Download or read book A Companion to John F Kennedy written by Marc J. Selverstone and published by John Wiley & Sons. This book was released on 2014-03-24 with total page 594 pages. Available in PDF, EPUB and Kindle. Book excerpt: b”A COMPANION TO JOHN F. KENNEDYA COMPANION TO JOHN F. KENNEDY “Marc J. Selverstone has compiled an indispensable volume of essays on John F. Kennedy and his presidency, written by a stellar cast of scholars. What stands out in sharp relief in this wide-ranging and authoritative book is how consequential were Kennedy’s thousand days for the United States and for the world, and how controversial is his legacy. Fredrik Logevall, Stephen and Madeline Anbinder Professor of History, Cornell University “Marc J. Selverstone has brought together a remarkable group of scholars who illuminate the many important ideas of, and events that occurred during, this brief administration.
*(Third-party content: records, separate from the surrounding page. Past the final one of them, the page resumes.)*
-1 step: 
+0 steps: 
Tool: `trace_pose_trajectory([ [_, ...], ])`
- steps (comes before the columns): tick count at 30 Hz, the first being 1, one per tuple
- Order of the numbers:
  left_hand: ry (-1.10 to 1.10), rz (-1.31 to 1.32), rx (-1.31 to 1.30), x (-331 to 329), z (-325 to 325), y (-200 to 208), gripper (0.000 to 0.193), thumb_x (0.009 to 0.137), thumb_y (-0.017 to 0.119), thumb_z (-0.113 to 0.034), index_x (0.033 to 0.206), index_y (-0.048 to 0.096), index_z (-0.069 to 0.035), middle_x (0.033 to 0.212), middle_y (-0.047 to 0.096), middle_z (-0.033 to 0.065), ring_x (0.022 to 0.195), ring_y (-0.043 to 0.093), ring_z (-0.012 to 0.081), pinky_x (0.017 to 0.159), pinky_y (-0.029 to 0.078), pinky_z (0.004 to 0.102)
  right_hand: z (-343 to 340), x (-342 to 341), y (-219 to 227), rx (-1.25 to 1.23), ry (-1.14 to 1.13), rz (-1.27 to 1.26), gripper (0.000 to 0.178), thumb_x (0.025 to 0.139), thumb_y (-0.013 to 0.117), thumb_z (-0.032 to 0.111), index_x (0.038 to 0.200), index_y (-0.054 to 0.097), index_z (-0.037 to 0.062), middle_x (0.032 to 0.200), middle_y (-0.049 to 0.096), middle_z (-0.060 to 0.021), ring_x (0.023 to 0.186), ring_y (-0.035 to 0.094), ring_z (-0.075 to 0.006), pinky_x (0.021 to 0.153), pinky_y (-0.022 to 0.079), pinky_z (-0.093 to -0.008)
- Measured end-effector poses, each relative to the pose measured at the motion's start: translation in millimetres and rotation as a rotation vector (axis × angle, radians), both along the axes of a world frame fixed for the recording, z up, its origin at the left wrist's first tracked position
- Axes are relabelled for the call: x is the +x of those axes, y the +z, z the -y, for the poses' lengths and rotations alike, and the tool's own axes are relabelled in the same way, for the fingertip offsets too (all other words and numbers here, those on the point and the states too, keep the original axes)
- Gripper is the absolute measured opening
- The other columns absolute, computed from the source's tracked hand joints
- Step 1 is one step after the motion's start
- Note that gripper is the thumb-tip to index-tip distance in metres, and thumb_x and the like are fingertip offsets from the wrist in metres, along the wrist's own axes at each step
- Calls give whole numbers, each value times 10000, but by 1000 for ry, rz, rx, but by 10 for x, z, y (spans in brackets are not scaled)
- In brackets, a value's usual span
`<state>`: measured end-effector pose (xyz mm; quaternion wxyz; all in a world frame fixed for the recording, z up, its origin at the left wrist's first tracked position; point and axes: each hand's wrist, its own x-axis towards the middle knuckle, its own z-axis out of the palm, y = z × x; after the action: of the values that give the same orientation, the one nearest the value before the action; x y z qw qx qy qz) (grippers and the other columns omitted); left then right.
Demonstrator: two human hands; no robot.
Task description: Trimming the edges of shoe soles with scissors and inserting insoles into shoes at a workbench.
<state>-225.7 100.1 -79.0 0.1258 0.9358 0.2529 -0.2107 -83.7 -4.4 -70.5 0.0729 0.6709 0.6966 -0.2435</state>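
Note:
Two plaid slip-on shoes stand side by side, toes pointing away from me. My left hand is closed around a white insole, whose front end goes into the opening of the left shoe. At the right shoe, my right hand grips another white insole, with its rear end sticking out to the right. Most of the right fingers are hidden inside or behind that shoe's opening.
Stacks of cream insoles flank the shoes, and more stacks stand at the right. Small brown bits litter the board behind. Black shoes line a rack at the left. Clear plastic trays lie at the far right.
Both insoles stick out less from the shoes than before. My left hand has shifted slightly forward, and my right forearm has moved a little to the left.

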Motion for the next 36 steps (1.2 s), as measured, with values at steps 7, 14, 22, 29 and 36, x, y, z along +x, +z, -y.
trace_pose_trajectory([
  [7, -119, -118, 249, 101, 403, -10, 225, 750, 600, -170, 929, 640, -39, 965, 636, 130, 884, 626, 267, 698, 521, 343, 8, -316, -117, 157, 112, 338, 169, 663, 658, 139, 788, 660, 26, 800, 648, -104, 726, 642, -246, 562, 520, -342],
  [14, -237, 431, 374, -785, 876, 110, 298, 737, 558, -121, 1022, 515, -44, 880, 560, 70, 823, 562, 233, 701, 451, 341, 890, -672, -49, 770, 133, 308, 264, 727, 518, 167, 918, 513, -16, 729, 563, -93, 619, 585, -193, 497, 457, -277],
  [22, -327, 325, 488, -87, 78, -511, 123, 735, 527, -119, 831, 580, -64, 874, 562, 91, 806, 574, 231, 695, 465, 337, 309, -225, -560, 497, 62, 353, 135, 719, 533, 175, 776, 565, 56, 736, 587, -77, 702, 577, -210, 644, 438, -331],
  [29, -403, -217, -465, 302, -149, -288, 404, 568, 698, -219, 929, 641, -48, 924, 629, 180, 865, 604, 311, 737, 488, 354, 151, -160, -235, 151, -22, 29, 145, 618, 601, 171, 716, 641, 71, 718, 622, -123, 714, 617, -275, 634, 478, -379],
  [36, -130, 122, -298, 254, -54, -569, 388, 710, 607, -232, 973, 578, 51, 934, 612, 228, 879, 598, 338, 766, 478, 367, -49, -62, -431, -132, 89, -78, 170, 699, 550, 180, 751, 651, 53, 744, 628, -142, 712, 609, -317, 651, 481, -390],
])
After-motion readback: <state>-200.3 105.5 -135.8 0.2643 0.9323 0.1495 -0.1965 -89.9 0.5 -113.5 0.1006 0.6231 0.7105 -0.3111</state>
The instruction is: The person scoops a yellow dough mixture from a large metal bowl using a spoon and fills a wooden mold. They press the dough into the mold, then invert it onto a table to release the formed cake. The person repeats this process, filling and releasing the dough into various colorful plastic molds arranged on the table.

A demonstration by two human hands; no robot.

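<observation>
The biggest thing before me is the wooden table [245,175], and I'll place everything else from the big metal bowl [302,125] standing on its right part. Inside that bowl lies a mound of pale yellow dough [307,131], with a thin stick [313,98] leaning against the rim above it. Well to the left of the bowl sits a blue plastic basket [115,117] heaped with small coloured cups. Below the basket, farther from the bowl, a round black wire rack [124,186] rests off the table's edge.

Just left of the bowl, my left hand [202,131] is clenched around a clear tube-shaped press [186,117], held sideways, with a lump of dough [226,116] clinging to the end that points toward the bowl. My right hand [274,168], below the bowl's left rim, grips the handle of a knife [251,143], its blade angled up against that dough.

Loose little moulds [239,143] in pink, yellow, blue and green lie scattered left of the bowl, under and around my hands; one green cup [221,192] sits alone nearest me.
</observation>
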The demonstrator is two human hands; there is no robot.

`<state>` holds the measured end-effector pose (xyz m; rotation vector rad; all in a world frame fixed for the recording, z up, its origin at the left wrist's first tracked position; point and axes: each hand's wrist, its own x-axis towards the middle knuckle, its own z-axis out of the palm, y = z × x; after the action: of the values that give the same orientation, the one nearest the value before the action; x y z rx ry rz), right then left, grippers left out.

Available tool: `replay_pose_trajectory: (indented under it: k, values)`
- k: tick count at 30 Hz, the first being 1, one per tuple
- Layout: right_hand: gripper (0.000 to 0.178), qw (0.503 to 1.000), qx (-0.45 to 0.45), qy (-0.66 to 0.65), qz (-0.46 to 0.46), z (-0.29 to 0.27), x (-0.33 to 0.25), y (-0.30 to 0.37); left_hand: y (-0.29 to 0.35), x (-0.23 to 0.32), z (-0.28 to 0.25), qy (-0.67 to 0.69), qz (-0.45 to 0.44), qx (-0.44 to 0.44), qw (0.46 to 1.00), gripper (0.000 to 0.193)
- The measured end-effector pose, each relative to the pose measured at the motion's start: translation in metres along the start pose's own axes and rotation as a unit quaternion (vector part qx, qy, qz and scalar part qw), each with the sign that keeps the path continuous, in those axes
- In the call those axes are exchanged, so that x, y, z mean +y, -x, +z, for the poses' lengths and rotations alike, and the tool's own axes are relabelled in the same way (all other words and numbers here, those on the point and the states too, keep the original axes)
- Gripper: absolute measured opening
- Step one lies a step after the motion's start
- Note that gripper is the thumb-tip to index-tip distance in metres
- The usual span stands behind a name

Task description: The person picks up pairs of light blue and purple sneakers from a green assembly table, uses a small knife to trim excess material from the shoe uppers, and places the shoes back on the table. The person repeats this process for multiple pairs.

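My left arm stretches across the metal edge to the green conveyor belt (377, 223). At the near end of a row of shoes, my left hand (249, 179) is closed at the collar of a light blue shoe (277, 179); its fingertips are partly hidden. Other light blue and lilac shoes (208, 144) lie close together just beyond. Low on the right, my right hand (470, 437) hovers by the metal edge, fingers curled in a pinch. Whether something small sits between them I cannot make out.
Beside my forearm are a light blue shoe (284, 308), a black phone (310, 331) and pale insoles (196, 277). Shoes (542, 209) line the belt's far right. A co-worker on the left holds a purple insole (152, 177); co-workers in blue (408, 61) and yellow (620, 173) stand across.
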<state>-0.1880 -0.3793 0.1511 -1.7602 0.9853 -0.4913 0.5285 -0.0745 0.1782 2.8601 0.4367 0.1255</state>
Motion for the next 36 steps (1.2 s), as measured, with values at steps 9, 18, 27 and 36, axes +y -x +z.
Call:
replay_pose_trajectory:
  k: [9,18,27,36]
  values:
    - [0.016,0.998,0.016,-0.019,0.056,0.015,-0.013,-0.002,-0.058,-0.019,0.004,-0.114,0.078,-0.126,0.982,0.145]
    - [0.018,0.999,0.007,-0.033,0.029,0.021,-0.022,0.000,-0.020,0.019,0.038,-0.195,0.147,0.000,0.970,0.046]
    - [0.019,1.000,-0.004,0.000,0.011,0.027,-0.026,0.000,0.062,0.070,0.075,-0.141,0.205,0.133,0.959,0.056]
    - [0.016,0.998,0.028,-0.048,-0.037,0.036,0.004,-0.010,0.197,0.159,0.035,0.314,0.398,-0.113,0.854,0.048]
This book is the best record of the Kennedy years.” Alan Brinkley, Allan Nevins Professor of American History, Columbia University “This collection of talented scholars and their research and thoughts on John F. Kennedy is an invaluable resource: a deeply informed conversation for the ages.’ Richard Reeves, writer, syndicated columnist, and senior lecturer at the Annenberg School for Communication at the University of Southern California

Book Freedom  a Fading Illusion

Download or read book Freedom a Fading Illusion written by Charles Merlin Umpenhour and published by Bookmakers Ink. This book was released on 2005 with total page 568 pages. Available in PDF, EPUB and Kindle. Book excerpt: Non-fiction, Political Theory and Economic History of how America got to where it is today and the rulling elite's plan for globalization in the future.

Book The Black Jacobins

    Book Details:
  • Author : C.L.R. James
  • Publisher : Vintage
  • Release : 2023-08-22
  • ISBN : 0593687337
  • Pages : 465 pages

Download or read book The Black Jacobins written by C.L.R. James and published by Vintage. This book was released on 2023-08-22 with total page 465 pages. Available in PDF, EPUB and Kindle. Book excerpt: A powerful and impassioned historical account of the largest successful revolt by enslaved people in history: the Haitian Revolution of 1791–1803 “One of the seminal texts about the history of slavery and abolition.... Provocative and empowering.” —The New York Times Book Review The Black Jacobins, by Trinidadian historian C. L. R. James, was the first major analysis of the uprising that began in the wake of the storming of the Bastille in France and became the model for liberation movements from Africa to Cuba. It is the story of the French colony of San Domingo, a place where the brutality of plantation owners toward enslaved people was horrifyingly severe. And it is the story of a charismatic and barely literate enslaved person named Toussaint L’Ouverture, who successfully led the Black people of San Domingo against successive invasions by overwhelming French, Spanish, and English forces—and in the process helped form the first independent post-colonial nation in the Caribbean. With a new introduction (2023) by Professor David Scott.